Problem Statement
Given two integers n and k, return the kth permutation sequence of numbers from 1 to n.
Example:
n = 3
k = 3
Permutations:
123
132
213
231
312
321
Output:
213
Brute Force Intuition
Generate all permutations using backtracking.
Store them in a list and return:
list.get(k - 1)
Since permutations are generated in lexicographical order.
Complexity
- Time Complexity: O(N! × N)
- Space Complexity: O(N! × N)
Brute Force Snippet
generateAllPermutations();
return permutations.get(k - 1);
Moving Towards the Optimal Approach
Generating all permutations is wasteful.
Consider:
n = 4
Total permutations:
4! = 24
Observe:
Starting with 1 → 3! = 6 permutations
Starting with 2 → 3! = 6 permutations
Starting with 3 → 3! = 6 permutations
Starting with 4 → 3! = 6 permutations
Each first digit forms a block of:
(n - 1)!
permutations.
Instead of generating everything, we directly identify which block contains the kth permutation.
Pattern Recognition
Whenever you see:
- Kth permutation
- Kth arrangement
- Lexicographical ordering
Think:
Factorial Number System
Key Observation
For:
n = 4
k = 9
Numbers:
[1,2,3,4]
Block Size:
(4-1)! = 6
Blocks:
1xxxx → 6 permutations
2xxxx → 6 permutations
3xxxx → 6 permutations
4xxxx → 6 permutations
Since:
k = 9
Skip first block:
k = 9 - 6 = 3
So first digit becomes:
2
Now solve the same problem for:
[1,3,4]
k = 3
Optimal Idea
Convert k into zero-based indexing:
k--;
At every step:
index = k / factorial
Choose the element at that index.
Update:
k = k % factorial
Remove chosen number and continue.
Optimal Java Solution
import java.util.*;
class Solution {
public String getPermutation(int n, int k) {
List<Integer> numbers = new ArrayList<>();
int fact = 1;
for (int i = 1; i < n; i++) {
fact *= i;
}
for (int i = 1; i <= n; i++) {
numbers.add(i);
}
k--;
StringBuilder ans = new StringBuilder();
while (true) {
ans.append(numbers.get(k / fact));
numbers.remove(k / fact);
if (numbers.size() == 0)
break;
k %= fact;
fact /= numbers.size();
}
return ans.toString();
}
}
Dry Run
Input
n = 3
k = 3
Numbers:
[1,2,3]
Factorial:
2! = 2
Convert:
k = 2
Step 1
index = 2 / 2 = 1
Choose:
2
Remaining:
[1,3]
Update:
k = 2 % 2 = 0
fact = 1
Step 2
index = 0 / 1 = 0
Choose:
1
Remaining:
[3]
Step 3
Choose:
3
Result:
213
Why This Works?
Each digit contributes a fixed number of permutations:
(n-1)!
Instead of generating all permutations, we directly jump to the block containing the kth permutation.

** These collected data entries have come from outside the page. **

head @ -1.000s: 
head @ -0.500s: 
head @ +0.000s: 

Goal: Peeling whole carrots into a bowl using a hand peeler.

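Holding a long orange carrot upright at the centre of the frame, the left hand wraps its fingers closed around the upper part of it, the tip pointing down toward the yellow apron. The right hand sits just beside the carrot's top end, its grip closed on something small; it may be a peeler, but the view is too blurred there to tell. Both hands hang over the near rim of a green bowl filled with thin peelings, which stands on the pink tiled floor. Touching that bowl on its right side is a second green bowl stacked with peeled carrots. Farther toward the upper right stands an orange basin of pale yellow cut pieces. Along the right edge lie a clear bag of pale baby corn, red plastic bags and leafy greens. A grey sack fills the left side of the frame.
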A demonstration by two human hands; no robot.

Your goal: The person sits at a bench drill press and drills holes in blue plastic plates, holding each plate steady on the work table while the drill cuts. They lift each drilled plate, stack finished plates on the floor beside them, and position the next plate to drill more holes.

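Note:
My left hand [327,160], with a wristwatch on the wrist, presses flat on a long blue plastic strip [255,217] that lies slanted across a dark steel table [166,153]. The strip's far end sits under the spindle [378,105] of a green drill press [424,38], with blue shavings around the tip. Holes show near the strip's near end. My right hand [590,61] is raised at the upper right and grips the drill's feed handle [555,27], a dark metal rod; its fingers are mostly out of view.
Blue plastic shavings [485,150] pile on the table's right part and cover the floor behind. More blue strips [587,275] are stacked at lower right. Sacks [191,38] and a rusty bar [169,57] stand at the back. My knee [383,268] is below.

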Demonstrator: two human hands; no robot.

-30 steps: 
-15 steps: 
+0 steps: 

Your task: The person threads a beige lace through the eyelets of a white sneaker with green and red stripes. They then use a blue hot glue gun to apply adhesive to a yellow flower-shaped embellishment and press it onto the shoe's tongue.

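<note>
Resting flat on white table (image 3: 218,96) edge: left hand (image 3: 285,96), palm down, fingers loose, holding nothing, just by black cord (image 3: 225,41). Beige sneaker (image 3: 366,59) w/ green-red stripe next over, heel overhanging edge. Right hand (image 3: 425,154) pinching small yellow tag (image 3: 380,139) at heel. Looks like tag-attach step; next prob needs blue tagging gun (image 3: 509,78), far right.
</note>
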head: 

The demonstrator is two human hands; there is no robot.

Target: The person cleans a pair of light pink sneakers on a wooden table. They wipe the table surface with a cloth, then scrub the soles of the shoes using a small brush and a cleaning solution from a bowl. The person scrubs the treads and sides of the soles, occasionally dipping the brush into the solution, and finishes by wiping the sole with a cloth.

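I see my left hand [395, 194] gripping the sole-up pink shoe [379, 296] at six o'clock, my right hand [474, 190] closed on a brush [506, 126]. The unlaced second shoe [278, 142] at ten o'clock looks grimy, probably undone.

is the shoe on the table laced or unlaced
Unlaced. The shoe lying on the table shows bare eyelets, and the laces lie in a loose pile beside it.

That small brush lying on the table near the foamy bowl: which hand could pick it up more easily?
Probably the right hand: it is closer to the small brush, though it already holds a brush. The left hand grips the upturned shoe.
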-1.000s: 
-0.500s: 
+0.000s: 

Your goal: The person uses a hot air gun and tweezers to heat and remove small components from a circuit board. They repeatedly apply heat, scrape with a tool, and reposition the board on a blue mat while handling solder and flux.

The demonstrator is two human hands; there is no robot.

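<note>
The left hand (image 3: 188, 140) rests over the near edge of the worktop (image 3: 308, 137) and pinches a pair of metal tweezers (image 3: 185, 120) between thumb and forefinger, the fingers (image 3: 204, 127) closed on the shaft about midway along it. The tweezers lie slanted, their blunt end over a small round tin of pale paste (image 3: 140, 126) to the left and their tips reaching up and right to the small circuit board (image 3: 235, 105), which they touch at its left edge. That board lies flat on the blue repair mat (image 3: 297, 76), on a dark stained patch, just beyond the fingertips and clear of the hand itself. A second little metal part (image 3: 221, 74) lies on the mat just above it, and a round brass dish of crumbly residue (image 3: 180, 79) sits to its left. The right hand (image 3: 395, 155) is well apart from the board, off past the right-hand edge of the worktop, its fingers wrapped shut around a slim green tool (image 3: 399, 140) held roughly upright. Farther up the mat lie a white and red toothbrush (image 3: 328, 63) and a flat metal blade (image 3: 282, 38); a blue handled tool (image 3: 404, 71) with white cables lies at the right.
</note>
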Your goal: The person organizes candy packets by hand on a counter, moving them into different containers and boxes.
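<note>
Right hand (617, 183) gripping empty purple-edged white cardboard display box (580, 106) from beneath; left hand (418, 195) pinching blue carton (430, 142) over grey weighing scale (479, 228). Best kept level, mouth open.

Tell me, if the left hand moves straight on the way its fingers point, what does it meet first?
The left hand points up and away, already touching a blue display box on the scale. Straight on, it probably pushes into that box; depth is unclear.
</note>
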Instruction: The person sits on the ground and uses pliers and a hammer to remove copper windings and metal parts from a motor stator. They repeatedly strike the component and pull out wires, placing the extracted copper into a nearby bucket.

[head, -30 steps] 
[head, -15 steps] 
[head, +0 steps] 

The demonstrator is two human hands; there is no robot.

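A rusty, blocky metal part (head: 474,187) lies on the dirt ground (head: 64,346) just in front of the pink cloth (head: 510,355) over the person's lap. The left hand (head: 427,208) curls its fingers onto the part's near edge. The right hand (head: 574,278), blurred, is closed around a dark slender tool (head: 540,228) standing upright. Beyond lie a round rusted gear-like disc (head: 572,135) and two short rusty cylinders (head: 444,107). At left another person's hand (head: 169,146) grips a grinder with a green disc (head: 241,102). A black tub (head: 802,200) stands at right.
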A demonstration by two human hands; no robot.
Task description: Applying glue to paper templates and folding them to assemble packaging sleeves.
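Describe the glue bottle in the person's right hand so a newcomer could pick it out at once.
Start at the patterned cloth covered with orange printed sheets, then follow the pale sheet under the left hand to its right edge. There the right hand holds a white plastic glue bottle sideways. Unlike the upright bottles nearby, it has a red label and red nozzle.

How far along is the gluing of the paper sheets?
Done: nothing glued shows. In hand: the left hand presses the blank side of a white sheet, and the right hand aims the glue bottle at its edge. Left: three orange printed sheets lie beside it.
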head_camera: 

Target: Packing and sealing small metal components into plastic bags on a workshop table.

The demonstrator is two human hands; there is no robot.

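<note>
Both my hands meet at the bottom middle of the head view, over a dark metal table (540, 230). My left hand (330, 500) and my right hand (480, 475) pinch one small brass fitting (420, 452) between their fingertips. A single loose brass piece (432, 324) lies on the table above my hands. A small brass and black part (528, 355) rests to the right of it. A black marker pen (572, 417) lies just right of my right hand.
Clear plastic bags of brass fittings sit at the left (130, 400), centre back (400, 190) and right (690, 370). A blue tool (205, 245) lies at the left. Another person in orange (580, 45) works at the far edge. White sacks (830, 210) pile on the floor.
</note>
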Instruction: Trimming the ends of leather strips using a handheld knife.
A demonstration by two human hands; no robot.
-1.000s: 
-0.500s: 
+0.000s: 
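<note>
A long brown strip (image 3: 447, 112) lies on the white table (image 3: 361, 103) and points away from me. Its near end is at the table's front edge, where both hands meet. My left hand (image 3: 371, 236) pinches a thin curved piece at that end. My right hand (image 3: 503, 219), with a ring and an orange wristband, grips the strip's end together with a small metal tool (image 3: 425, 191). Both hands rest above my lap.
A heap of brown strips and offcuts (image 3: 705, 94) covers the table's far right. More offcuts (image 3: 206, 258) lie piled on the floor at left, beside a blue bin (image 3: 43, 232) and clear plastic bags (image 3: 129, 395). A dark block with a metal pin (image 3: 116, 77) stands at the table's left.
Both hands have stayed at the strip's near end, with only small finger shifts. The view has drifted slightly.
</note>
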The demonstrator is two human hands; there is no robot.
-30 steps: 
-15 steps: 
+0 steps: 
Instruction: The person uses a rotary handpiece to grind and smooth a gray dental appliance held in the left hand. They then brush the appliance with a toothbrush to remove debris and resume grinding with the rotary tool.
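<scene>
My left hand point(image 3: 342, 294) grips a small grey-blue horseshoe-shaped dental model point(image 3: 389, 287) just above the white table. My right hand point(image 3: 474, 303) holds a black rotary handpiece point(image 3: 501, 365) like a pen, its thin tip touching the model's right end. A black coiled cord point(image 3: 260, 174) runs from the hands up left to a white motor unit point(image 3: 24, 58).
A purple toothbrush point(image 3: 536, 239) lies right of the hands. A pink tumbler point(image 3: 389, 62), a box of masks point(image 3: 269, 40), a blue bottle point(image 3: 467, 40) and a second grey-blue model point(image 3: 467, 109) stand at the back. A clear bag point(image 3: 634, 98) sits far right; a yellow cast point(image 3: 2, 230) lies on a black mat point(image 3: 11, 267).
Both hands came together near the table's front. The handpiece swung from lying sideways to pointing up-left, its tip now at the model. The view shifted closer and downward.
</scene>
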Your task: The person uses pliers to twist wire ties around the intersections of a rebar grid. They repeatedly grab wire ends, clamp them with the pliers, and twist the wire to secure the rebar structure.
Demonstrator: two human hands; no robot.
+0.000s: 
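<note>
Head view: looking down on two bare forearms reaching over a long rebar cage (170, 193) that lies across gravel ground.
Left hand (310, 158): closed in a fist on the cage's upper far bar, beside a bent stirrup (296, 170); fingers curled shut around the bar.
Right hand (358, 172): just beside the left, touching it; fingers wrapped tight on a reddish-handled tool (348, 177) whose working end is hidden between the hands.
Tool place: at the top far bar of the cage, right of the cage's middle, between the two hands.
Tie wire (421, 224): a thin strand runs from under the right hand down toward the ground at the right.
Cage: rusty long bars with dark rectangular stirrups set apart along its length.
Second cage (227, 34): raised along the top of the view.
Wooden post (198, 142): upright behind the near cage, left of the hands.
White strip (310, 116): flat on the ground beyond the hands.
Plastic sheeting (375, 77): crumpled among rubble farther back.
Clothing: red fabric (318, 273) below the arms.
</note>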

This reduces complexity drastically.
Complexity Analysis
| Metric | Complexity |
|---|---|
| Time Complexity | O(N²) |
| Space Complexity | O(N) |
The remove() operation in ArrayList costs O(N).
Interview One-Liner
Treat permutations as blocks of size
(n-1)!. Use factorial math to directly determine which digit belongs at each position without generating all permutations.
Pattern Learned
Generate All Permutations
Use Factorial Blocks
Similar Problems
- Kth Permutation Sequence
- Lexicographical Kth Number
- Ranking Permutations
- Factorial Number System
Memory Trick
Think:
1234
1xxx → 6 permutations
2xxx → 6 permutations
3xxx → 6 permutations
4xxx → 6 permutations
Find:
Which block contains k?
Pick that digit, remove it, and repeat.
Mental Model
Subsets
→ Pick / Not Pick
Palindrome Partitioning
→ Try Every Cut
Kth Permutation
→ Find Correct Block Using Factorials
Once you hear:
"Return the kth permutation"
your brain should immediately think:
Factorials + Block Selection, not Backtracking.